→ **Work request**:
Omit all pictures and give the records below again exactly as written.

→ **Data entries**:
* * *

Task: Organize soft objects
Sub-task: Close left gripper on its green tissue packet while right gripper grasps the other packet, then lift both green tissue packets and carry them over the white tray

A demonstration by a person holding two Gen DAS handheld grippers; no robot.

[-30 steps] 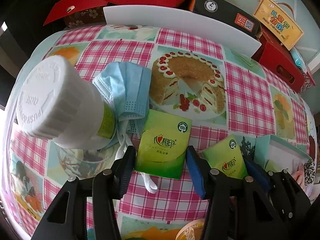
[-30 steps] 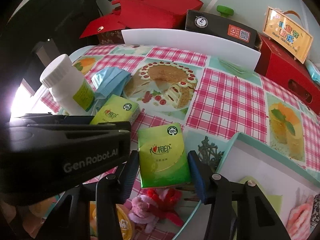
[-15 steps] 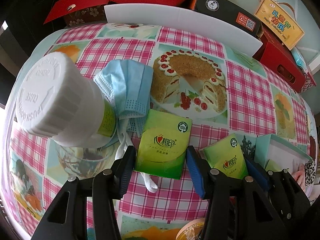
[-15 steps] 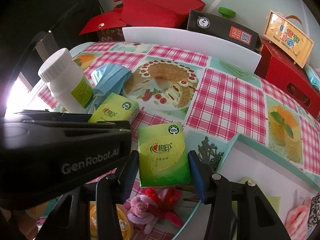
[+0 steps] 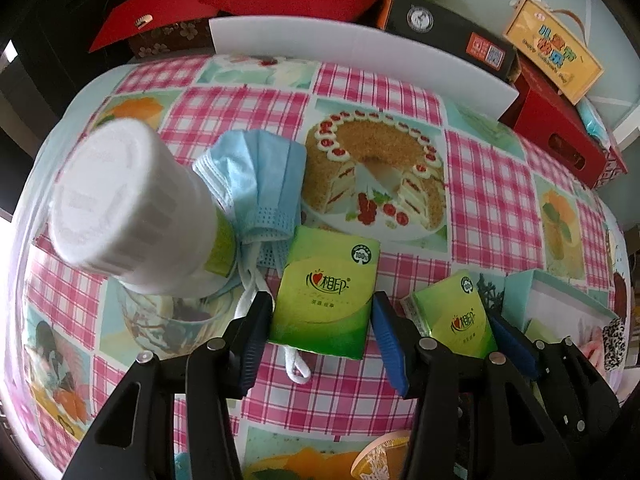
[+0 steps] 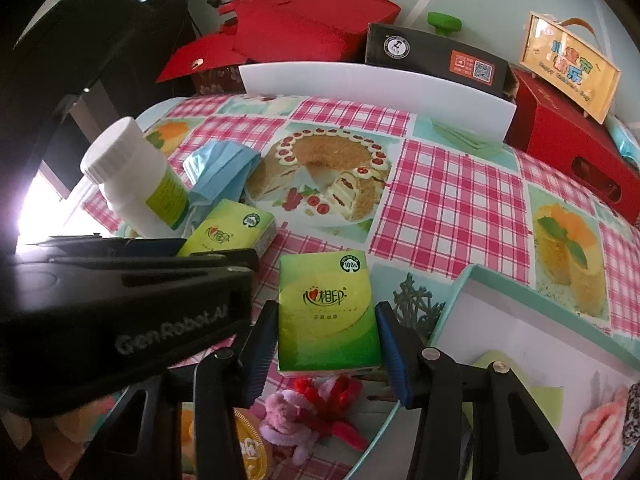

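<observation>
My left gripper [image 5: 320,336] is shut on a green tissue pack [image 5: 325,292], its pads pressing both long sides. The pack hangs just above the checked tablecloth [image 5: 480,208], over the ear loops of a blue face mask [image 5: 256,176]. My right gripper [image 6: 326,344] is shut on a second green tissue pack [image 6: 328,312]. It holds that pack above a pink and red plush toy [image 6: 304,412], at the left rim of a teal box [image 6: 456,300]. In the right wrist view the left gripper's black body fills the lower left, with its pack [image 6: 232,232] beyond it.
A white bottle [image 5: 132,212] stands close on the left, beside the mask. The teal box holds a green sheet [image 6: 532,392] and pink cloth [image 6: 600,420]. A white board [image 6: 376,84] and red and black boxes [image 6: 576,160] line the table's far side.
The left gripper has drifted slightly with its pack, so the bottle looks a little shifted. The right gripper holds still. Both grips are unchanged.
</observation>
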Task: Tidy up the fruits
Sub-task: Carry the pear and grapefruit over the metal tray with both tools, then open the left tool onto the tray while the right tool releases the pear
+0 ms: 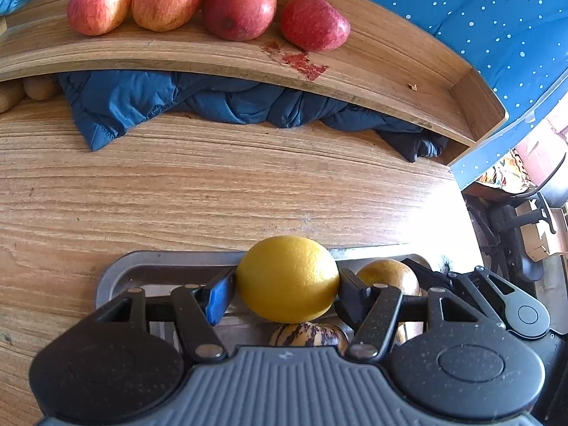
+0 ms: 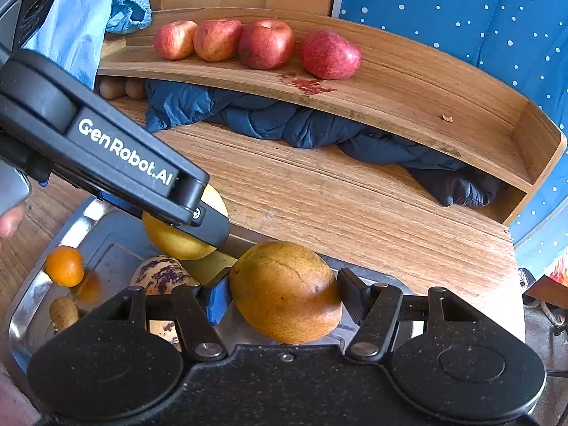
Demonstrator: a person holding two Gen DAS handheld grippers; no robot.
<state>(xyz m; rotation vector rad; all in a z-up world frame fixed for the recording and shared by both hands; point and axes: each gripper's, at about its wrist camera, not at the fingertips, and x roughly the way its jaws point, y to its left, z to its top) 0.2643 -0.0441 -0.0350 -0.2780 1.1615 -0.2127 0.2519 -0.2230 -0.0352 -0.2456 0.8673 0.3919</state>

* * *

→ **Output of the exercise**:
Task: Organize soft objects
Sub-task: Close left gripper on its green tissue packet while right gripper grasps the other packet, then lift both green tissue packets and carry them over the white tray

A demonstration by a person holding two Gen DAS handheld grippers; no robot.

[-30 steps] 
[-30 steps] 
[-15 steps] 
[-15 steps] 
[+0 steps] 
[+0 steps] 

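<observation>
My left gripper [image 5: 320,336] is shut on a green tissue pack [image 5: 325,292], its pads pressing both long sides. The pack hangs just above the checked tablecloth [image 5: 480,208], over the ear loops of a blue face mask [image 5: 256,176]. My right gripper [image 6: 326,344] is shut on a second green tissue pack [image 6: 328,312]. It holds that pack above a pink and red plush toy [image 6: 304,412], at the left rim of a teal box [image 6: 456,300]. In the right wrist view the left gripper's black body fills the lower left, with its pack [image 6: 232,232] beyond it.
A white bottle [image 5: 132,212] stands close on the left, beside the mask. The teal box holds a green sheet [image 6: 532,392] and pink cloth [image 6: 600,420]. A white board [image 6: 376,84] and red and black boxes [image 6: 576,160] line the table's far side.
The left gripper has drifted slightly with its pack, so the bottle looks a little shifted. The right gripper holds still. Both grips are unchanged.
</observation>
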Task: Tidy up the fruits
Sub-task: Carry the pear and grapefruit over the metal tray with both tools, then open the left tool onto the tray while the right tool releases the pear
+0 ms: 
+0 ms: 
Demonstrator: a person holding two Gen DAS handheld grippers; no robot.
<state>(xyz m; rotation vector rad; all in a z-up world frame fixed for the recording and shared by both hands; point and axes: each gripper's, at about its wrist camera, not at the fingertips, and x roughly the way its jaws point, y to its left, z to its top) 0.2643 -0.0441 -0.0350 -0.2780 1.1615 -0.2127 0.2519 -0.2230 -0.0352 -0.2456 0.8673 0.3919</state>

Nothing further remains in this exercise.